PROBLEM TO SOLVE:
Within the material below, find each line bearing the word "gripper" and present it.

RAW DATA:
━━━━━━━━

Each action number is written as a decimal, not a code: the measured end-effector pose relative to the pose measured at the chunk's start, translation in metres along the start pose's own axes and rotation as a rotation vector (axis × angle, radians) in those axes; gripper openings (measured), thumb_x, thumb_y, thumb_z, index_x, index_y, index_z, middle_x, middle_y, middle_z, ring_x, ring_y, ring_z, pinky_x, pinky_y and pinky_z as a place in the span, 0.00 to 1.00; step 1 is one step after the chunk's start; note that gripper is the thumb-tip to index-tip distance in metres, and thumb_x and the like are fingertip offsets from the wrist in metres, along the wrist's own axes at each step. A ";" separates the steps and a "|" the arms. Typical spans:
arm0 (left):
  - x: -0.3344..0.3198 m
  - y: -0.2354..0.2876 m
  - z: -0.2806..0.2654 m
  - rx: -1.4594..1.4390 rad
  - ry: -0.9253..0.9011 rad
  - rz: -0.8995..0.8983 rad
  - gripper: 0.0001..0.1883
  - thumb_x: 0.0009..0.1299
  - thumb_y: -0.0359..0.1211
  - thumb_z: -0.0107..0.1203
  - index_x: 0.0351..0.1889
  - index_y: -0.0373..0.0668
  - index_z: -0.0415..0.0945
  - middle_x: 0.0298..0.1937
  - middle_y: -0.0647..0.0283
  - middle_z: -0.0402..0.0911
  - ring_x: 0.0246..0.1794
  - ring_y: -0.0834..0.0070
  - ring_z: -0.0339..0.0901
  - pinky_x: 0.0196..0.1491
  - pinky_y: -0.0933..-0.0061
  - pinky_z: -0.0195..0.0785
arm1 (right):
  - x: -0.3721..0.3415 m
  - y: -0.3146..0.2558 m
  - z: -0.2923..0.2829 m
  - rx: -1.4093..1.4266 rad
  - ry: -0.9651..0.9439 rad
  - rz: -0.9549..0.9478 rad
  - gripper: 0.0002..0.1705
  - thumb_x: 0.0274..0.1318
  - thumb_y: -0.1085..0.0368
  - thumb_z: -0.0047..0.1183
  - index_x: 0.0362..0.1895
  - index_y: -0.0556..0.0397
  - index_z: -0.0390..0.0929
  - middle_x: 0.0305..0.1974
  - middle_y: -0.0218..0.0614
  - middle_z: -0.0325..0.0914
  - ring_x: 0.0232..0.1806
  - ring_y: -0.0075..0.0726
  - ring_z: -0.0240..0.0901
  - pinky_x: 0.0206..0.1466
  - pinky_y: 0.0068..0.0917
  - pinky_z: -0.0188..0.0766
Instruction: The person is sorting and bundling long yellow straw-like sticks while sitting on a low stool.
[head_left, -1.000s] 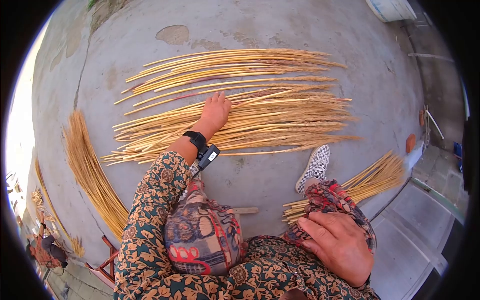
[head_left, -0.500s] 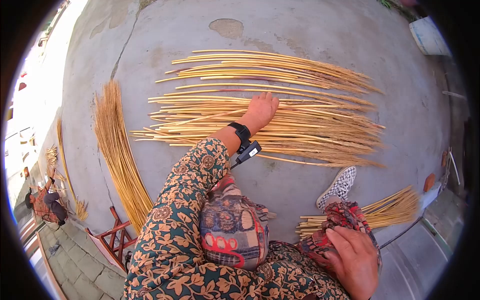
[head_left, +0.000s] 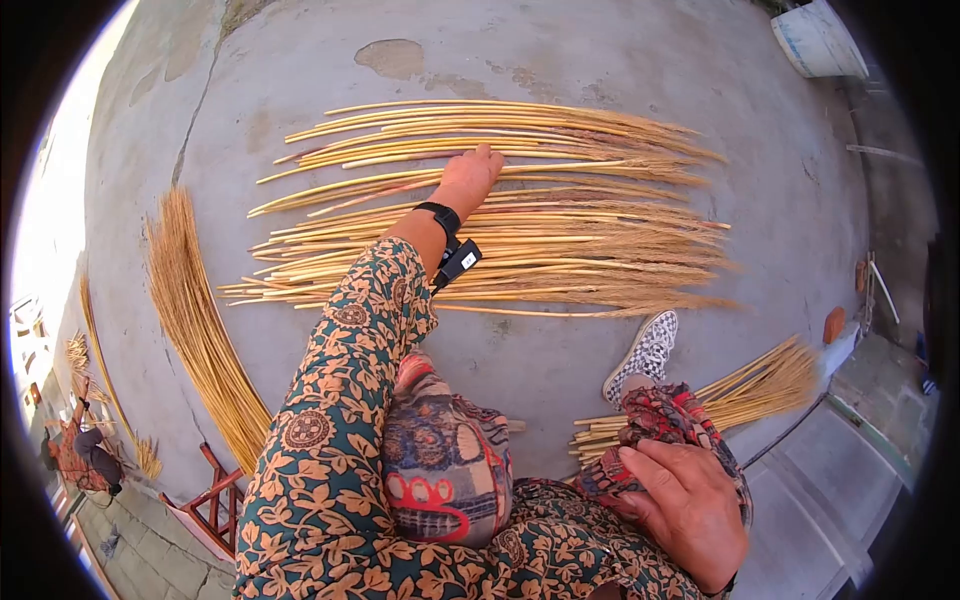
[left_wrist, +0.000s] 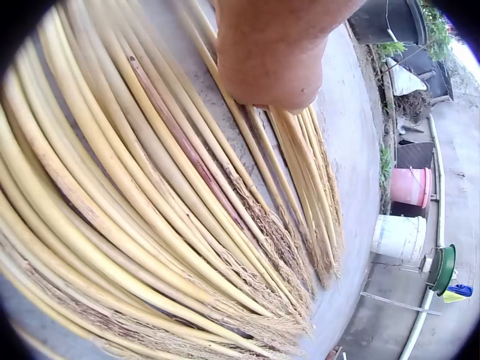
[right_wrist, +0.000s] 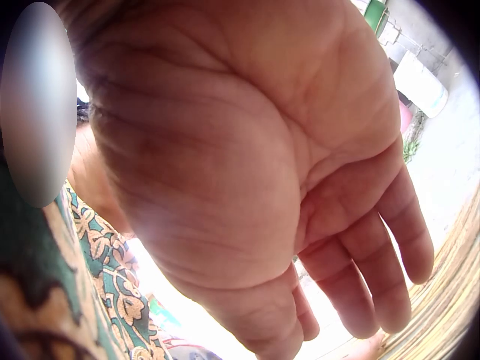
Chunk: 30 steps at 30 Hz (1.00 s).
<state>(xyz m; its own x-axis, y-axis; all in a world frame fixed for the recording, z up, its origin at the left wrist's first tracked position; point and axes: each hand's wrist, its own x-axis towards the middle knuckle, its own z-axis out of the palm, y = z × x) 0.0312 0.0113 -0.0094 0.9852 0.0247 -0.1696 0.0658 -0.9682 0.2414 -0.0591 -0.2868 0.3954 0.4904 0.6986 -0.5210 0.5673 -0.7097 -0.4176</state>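
Long yellow stalks with brushy ends [head_left: 600,240] lie in rough rows on the concrete. My left hand [head_left: 470,180] is over the upper rows, its fingers curled down on a few stalks; the fingertips are hidden. In the left wrist view this hand [left_wrist: 270,60] covers part of a narrow bunch of stalks [left_wrist: 307,157], with a wider spread [left_wrist: 150,150] beside it. My right hand [head_left: 695,515] rests on the patterned trouser knee, fingers relaxed. The right wrist view shows its palm [right_wrist: 240,165] and loosely extended fingers, holding nothing.
Another bundle [head_left: 205,330] lies at the left, and a smaller one [head_left: 750,385] is beyond the checked shoe [head_left: 645,350]. A red frame [head_left: 215,500] stands lower left, near a person [head_left: 85,455]. A white bucket [head_left: 818,40] is at the upper right.
My left hand has moved away from my body, from the large lower spread to the upper rows. A few stalks there have shifted with it. My right hand stays on the knee.
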 end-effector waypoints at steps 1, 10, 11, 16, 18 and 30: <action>-0.001 0.000 0.002 -0.002 0.003 -0.013 0.12 0.62 0.24 0.50 0.45 0.41 0.69 0.45 0.54 0.72 0.45 0.57 0.77 0.42 0.60 0.74 | 0.000 0.000 0.000 -0.002 0.000 0.003 0.28 0.40 0.63 0.64 0.51 0.49 0.77 0.48 0.40 0.76 0.46 0.48 0.73 0.52 0.41 0.69; -0.012 0.012 -0.034 -0.064 0.098 0.128 0.08 0.64 0.33 0.51 0.40 0.44 0.70 0.38 0.55 0.78 0.41 0.56 0.78 0.40 0.59 0.73 | -0.010 0.009 -0.006 -0.013 0.072 -0.050 0.27 0.43 0.62 0.63 0.52 0.48 0.76 0.46 0.38 0.75 0.45 0.44 0.73 0.50 0.37 0.69; -0.014 0.015 -0.047 -0.072 0.084 0.131 0.08 0.65 0.34 0.52 0.39 0.45 0.70 0.37 0.56 0.79 0.41 0.56 0.78 0.40 0.59 0.73 | -0.014 0.011 -0.005 -0.010 0.091 -0.072 0.27 0.44 0.62 0.62 0.53 0.47 0.75 0.45 0.37 0.74 0.44 0.42 0.73 0.49 0.36 0.69; -0.025 0.039 -0.120 -0.024 0.065 0.219 0.12 0.67 0.43 0.52 0.36 0.44 0.72 0.32 0.56 0.79 0.36 0.56 0.77 0.37 0.56 0.71 | -0.031 0.015 0.004 0.012 0.180 -0.129 0.24 0.48 0.62 0.59 0.53 0.49 0.74 0.40 0.36 0.74 0.42 0.41 0.71 0.46 0.35 0.67; -0.016 0.047 -0.133 -0.158 0.006 0.263 0.13 0.69 0.42 0.51 0.39 0.42 0.73 0.33 0.54 0.80 0.34 0.59 0.78 0.38 0.61 0.71 | -0.029 0.025 0.012 0.032 0.197 -0.135 0.23 0.49 0.63 0.58 0.52 0.49 0.74 0.39 0.36 0.73 0.42 0.40 0.71 0.45 0.34 0.67; -0.062 0.174 -0.365 -1.537 0.372 0.544 0.19 0.75 0.44 0.45 0.53 0.38 0.68 0.31 0.64 0.78 0.34 0.73 0.79 0.41 0.70 0.77 | -0.016 0.114 0.029 0.253 0.656 -0.130 0.22 0.58 0.61 0.55 0.56 0.53 0.72 0.39 0.38 0.79 0.38 0.35 0.76 0.45 0.28 0.71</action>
<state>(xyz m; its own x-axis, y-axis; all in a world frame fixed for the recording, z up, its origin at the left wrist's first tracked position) 0.0395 -0.0678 0.3915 0.9100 0.0623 0.4098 -0.4123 0.2395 0.8790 -0.0216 -0.3816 0.3350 0.7709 0.6335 0.0665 0.5166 -0.5606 -0.6472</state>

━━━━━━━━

YOUR RESPONSE:
Each action number is written as a decimal, not a code: the measured end-effector pose relative to the pose measured at the chunk's start, translation in metres along the start pose's own axes and rotation as a rotation vector (axis × angle, radians) in those axes; gripper openings (measured), thumb_x, thumb_y, thumb_z, index_x, index_y, index_z, middle_x, middle_y, middle_z, ring_x, ring_y, ring_z, pinky_x, pinky_y and pinky_z as a place in the span, 0.00 to 1.00; step 1 is one step after the chunk's start; note that gripper is the thumb-tip to index-tip distance in metres, and thumb_x and the like are fingertip offsets from the wrist in metres, along the wrist's own axes at each step. A ";" separates the steps and a "|" the arms. Typical spans:
  - gripper: 0.0001..0.1883
  - gripper: 0.0002..0.1705

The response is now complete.